核心にシュートを!BACK NUMBER
「そんなキャラじゃないよ、俺は!」「サブで何が楽しいの?」なぜ原口元気は“代表戦ベンチで鼓舞→絶賛の声”に戸惑ったか
posted2022/09/27 11:08
text by
ミムラユウスケYusuke Mimura
photograph by
Kiichi Matsumoto/JMPA
日本代表の6月の国際Aマッチがどんな形で終わったか覚えているだろうか。キリンカップ決勝戦、チュニジア相手に0-3の大敗を喫し、批判が吹き荒れた。
そのなかで数少ないポジティブな話題が、原口元気のアクションだった。
そんなところだけが評価されるようでは……
コロナ禍以降は、代表チームに密着した「Team Cam」というムービーがJFAの公式YouTubeチャンネルで公開されるようになった。6月シリーズの最終回となるVol.8では、チュニジア戦で先制点を奪われた直後の日本ベンチを映した“ある映像”があった。その中心にいたのが原口だった。
相手に与えられたPKの行方をベンチから出て見つめていた原口は、PKが決まったのを見届けると、一度、ベンチに腰を下ろした。
しかし、試合再開前にピッチでうなだれそうになる選手たちがいるのを見つけると、慌てて立ち上がった。
そして、再びベンチを飛び出し、両手をたたき、腕を回し、チームメイトを鼓舞していった――。
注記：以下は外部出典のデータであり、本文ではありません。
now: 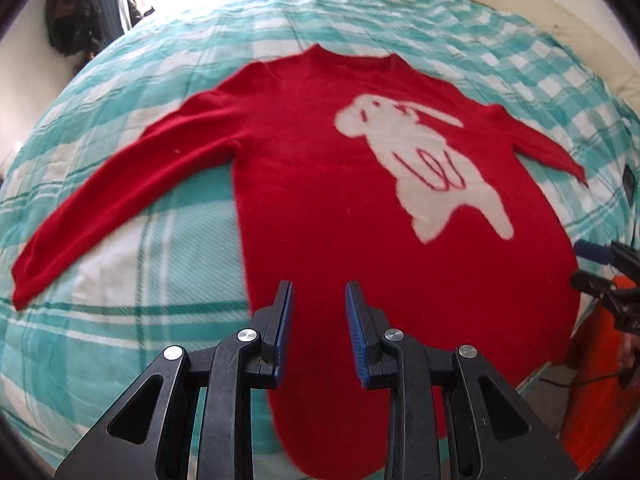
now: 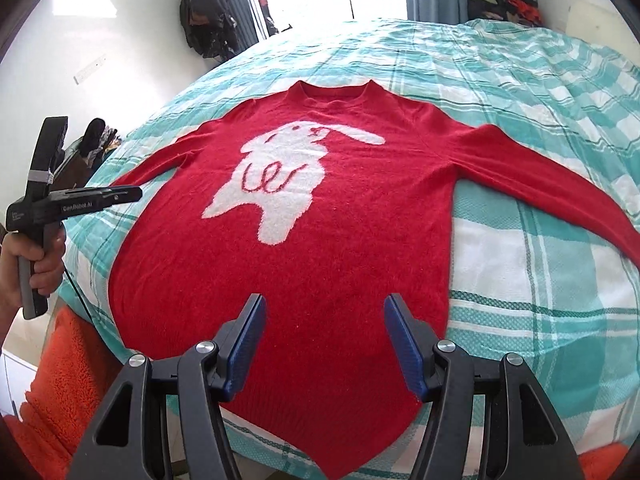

それがファンからメディアに至るまで、高く評価されることになった。
日本人的な美徳や価値観とも密接に絡む行動で、滅私の精神ともつながる。己のエゴを捨てて、集団や他人のことを考える。日本人はやはり、そういうものが好きだ。
評価してもらえるのはやぶさかではないものの、原口には戸惑いもあった。そこを評価されるのか、と。
「あれは自然なアクションというか、特別に何かを考えてやったわけではなくて。下を向いている選手もいたから、『まだ、まだ、全然できるでしょう』と鼓舞するつもりで。ただ、それってウニオン(・ベルリン)でやっている、いつも通りのことにすぎないんだよ」
そして、こう続けた。
「そんなところだけが評価されるようではダメだね。いや、ダメというか、まだまだ……」
“不満”を口外することがない原口のエピソード
あの試合では、森保一監督が原口と田中碧に対して、それぞれ前半と後半の45分ずつ出場時間を与える予定だと伝えていた。だから、後半の原口はベンチから声を出すことによってしか、チームの助けになれないことを理解していた。
ただ、原口が最優先で考えるのは、いつも変わらない。